Caiman recognizes its veterans who bring value and skills from their military experience.

More and more consulting firms are realizing how veterans have a lot to offer in the business world. Many firms though, still focus their recruiting only on consultants with a traditional consulting background, and as a result there is a hurdle for veterans to enter the consulting world. For veterans, making the transition to consulting can be accomplished by building a strong relationship with the company, communicating strengths beyond just their military jobs, and articulating how much (and how fast) they are capable of learning.

With that in mind, below are a few practices I learned as a military officer, that I still rely on today to deliver high quality business results for clients. If you are planning a transition soon, try these out in your current role to practice and gain experience.

  • Stay nimble. Plans change often, both in the military and in the business world, and you have to be able to quickly adjust your mindset and your next actions.
  • Navigate the politics. In the military, you wear your rank on your uniform, but you must also pay attention to who wields the influence. In consulting, the same principles apply - you have to learn quickly who has the power and influence (formal and informal), and be able to navigate to accomplish project goals and keep your client and yourself moving forward.
  • Pay attention to detail. If you want to present at the executive level, get your documents and PowerPoints clean and have an eye for detail. Some of the best practice I got in the military was prepping for and presenting to senior leaders.
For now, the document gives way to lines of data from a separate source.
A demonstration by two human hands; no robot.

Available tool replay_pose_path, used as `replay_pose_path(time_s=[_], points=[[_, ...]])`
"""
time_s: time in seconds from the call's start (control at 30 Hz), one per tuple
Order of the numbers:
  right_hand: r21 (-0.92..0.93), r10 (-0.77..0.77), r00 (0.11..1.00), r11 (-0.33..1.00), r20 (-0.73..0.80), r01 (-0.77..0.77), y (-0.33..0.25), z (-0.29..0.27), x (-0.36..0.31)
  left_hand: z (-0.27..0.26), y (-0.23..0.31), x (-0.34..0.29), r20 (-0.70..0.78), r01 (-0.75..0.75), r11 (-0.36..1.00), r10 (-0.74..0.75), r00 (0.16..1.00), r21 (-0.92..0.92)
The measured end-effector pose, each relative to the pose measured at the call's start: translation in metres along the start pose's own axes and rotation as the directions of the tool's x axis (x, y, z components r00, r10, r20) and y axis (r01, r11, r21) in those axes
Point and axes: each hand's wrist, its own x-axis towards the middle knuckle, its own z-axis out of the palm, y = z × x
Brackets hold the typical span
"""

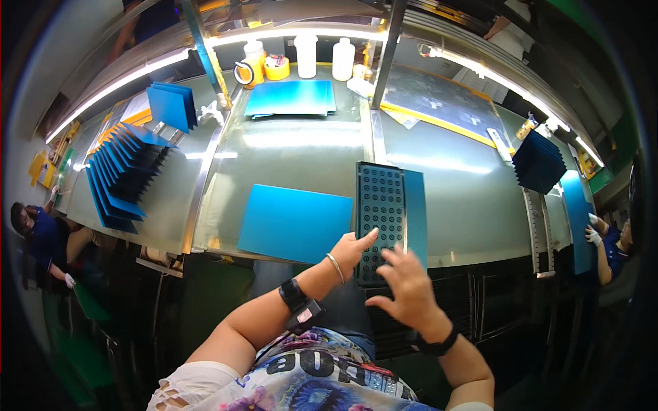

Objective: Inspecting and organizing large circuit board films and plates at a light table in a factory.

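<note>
A dark rectangular panel point(381, 198) with rows of small round marks stands lengthwise at the table's front edge, its near end jutting over my lap. My left hand point(351, 255) is closed on its left edge, thumb lying on top and the other fingers mostly hidden. My right hand point(409, 284), slightly blurred, hovers by the panel's lower right side with fingers spread and nothing in them. Partly under the panel's right side lies a blue sheet point(416, 212). Another blue sheet point(295, 220) rests flat just left of the panel.
A stack of blue sheets point(291, 98) lies farther back, before white bottles point(306, 56) and orange tape rolls point(277, 67). Blue sheets stand fanned in a rack point(123, 171) at left; more stand at right point(539, 162). Co-workers sit at both sides. Metal posts point(389, 55) rise behind.
</note>
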Motion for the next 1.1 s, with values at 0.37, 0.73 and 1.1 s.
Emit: replay_pose_path(time_s=[0.37,0.73,1.1], points=[[0.084,-0.004,0.996,0.996,-0.09,0.011,0.001,0.058,-0.002,-0.029,-0.021,0.005,0.288,0.168,0.862,-0.027,0.957,-0.478],[0.801,0.657,0.728,0.535,-0.196,-0.267,0.001,0.016,0.027,-0.031,-0.018,-0.013,-0.134,0.062,0.998,-0.063,0.989,-0.008],[-0.045,0.074,0.686,0.987,-0.724,-0.154,0.003,-0.075,0.039,-0.22,0.141,-0.16,-0.482,-0.26,0.928,0.361,0.798,0.266]])
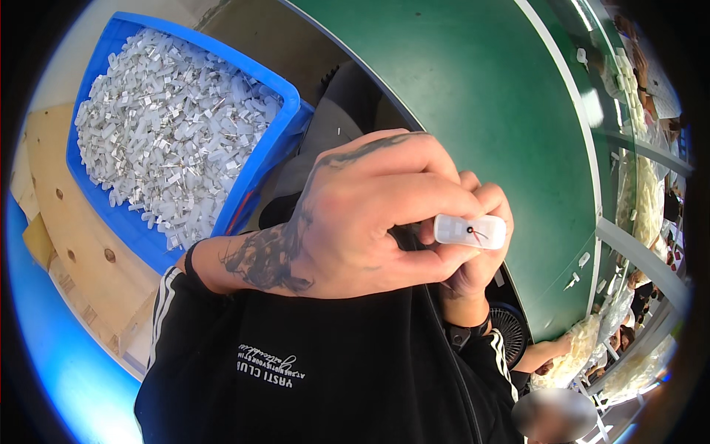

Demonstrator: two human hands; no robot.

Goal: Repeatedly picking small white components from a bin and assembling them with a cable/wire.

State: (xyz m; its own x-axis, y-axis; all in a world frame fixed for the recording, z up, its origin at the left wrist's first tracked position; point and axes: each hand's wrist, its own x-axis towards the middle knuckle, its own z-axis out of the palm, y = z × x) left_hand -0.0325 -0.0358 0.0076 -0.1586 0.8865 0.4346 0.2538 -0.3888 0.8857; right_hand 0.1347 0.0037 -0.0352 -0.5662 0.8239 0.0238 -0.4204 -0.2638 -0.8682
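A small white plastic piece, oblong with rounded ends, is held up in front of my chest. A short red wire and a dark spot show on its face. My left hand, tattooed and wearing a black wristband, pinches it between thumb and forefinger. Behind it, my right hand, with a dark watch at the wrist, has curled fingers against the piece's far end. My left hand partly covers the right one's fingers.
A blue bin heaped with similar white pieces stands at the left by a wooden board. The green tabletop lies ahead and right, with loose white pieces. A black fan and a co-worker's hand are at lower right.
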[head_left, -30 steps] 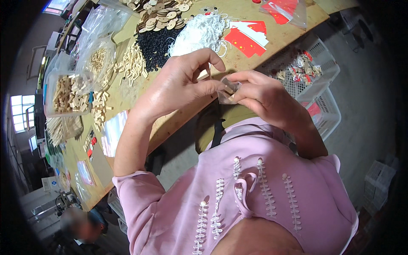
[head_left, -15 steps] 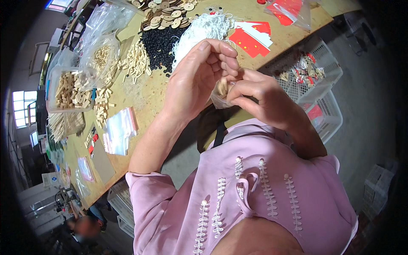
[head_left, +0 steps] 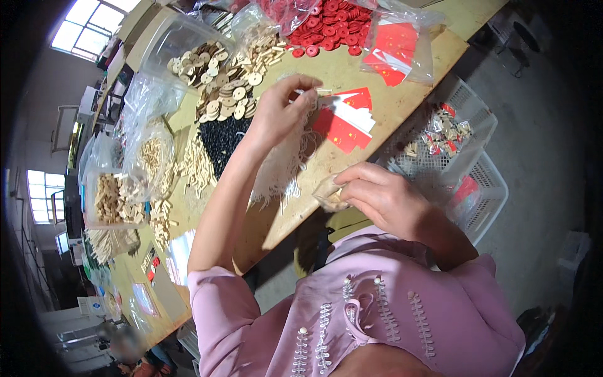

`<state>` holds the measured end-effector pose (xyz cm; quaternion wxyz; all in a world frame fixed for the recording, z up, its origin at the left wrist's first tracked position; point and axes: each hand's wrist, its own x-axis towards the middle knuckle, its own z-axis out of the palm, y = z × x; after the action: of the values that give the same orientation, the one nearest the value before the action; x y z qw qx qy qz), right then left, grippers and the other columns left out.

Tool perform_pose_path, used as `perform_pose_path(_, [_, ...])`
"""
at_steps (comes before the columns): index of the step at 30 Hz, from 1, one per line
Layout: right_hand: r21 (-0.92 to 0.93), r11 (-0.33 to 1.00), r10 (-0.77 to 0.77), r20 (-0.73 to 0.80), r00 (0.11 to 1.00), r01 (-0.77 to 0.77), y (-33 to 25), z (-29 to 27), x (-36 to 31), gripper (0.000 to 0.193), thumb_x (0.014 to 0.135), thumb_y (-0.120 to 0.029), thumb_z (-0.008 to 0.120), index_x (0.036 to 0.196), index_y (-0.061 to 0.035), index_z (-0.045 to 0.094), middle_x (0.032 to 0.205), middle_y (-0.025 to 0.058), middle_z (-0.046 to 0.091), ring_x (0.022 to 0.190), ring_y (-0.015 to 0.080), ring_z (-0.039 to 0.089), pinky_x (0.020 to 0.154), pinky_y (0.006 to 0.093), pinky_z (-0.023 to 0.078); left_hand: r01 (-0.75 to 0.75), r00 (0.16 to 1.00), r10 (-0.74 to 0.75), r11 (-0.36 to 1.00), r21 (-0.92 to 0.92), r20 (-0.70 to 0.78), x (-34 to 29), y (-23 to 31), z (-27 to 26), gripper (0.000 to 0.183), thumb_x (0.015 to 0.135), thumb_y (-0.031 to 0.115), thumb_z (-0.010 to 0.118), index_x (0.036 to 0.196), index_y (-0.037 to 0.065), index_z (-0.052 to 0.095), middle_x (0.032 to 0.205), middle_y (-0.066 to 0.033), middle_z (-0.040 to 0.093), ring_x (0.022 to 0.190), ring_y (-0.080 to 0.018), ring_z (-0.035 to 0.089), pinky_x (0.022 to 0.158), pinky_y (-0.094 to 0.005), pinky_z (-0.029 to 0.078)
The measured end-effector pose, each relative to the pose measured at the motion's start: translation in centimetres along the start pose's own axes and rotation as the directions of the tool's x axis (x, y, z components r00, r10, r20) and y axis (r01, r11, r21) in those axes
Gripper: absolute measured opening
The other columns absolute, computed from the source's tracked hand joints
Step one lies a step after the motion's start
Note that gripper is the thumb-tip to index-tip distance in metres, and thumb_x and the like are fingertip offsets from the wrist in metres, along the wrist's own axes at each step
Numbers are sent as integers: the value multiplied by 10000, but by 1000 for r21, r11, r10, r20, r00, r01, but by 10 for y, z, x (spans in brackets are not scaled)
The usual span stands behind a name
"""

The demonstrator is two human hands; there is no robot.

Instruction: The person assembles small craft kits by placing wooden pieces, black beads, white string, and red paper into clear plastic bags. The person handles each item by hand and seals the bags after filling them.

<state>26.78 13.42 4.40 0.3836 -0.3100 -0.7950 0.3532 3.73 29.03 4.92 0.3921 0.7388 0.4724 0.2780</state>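
My right hand (head_left: 386,198) grips a small clear plastic bag (head_left: 328,193) with pale wooden pieces inside, in front of the table's near edge. Above the table, my left hand (head_left: 286,110) reaches over the heap of white strings (head_left: 276,173), its fingers bent and drawn together. Whatever lies between those fingertips is too small to make out. Just right of the left hand lie red paper flags (head_left: 342,129) with yellow stars and white edges, overlapping. Black small rings (head_left: 220,144) are heaped left of the strings, partly behind my left forearm.
Wooden discs (head_left: 226,100), red discs (head_left: 333,28) and small wooden sticks (head_left: 198,166) cover the far table. A plastic tub (head_left: 113,198) of wood blocks stands at left. Bagged flags (head_left: 396,50) lie at far right. White baskets (head_left: 483,119) stand below the right edge. Another person (head_left: 129,349) is at lower left.
My left hand has left the bag beside my right hand and moved out over the strings. The right hand keeps the bag. The view has shifted, showing more of the far table.
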Motion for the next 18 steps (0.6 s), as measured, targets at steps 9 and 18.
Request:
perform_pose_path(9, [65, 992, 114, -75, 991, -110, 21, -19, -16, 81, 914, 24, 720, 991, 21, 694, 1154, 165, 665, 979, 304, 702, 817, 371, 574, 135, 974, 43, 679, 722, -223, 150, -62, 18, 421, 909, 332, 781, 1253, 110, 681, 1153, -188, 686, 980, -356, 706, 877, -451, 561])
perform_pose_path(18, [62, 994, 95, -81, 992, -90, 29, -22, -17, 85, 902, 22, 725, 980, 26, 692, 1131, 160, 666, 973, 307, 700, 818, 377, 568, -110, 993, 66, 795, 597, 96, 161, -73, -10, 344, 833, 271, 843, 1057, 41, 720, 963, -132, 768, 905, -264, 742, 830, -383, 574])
Make every word count and hold yourself to a high standard.
  • Lead towards decision-making. It is often said that you shouldn’t bring problems to your boss without offering some solutions. The military helped me take this further. I learned to come with options and recommendations and be ready to act on any of them. It’s important to be thoughtful about recommendations and consider broad impacts across time, cost, people, image, governance, and more.
  • Lead without authority. The Air Force taught me that even when you are the lowest ranking person in the room, you shouldn’t be afraid to speak up - that’s what they’re paying you for! As a business consultant, you’ll often be thrown into new environments without any formal authority. It’s important to build credibility quickly by following through on your word and making thoughtful contributions.
  • Come ready to present. The military taught me to come prepared and to dig deep into topics and justify recommendations. If you’re not the expert, bring in the people that are.
  • Take care of your team. In the Air Force, I managed teams both large and small. The most important thing I learned was that if you want people to perform, you have to look out for them. Ensuring people have the capability, tools, time, and resources to do great work is paramount - especially when that means ensuring they get home early if they have a family event. 

I was fortunate to have some great mentors and leaders in the Air Force who helped me learn quickly from early mistakes. Without those, I think the transition would have been much harder. Consulting isn’t for everyone, but for some veterans who are looking for a post-military career, it may be a great fit.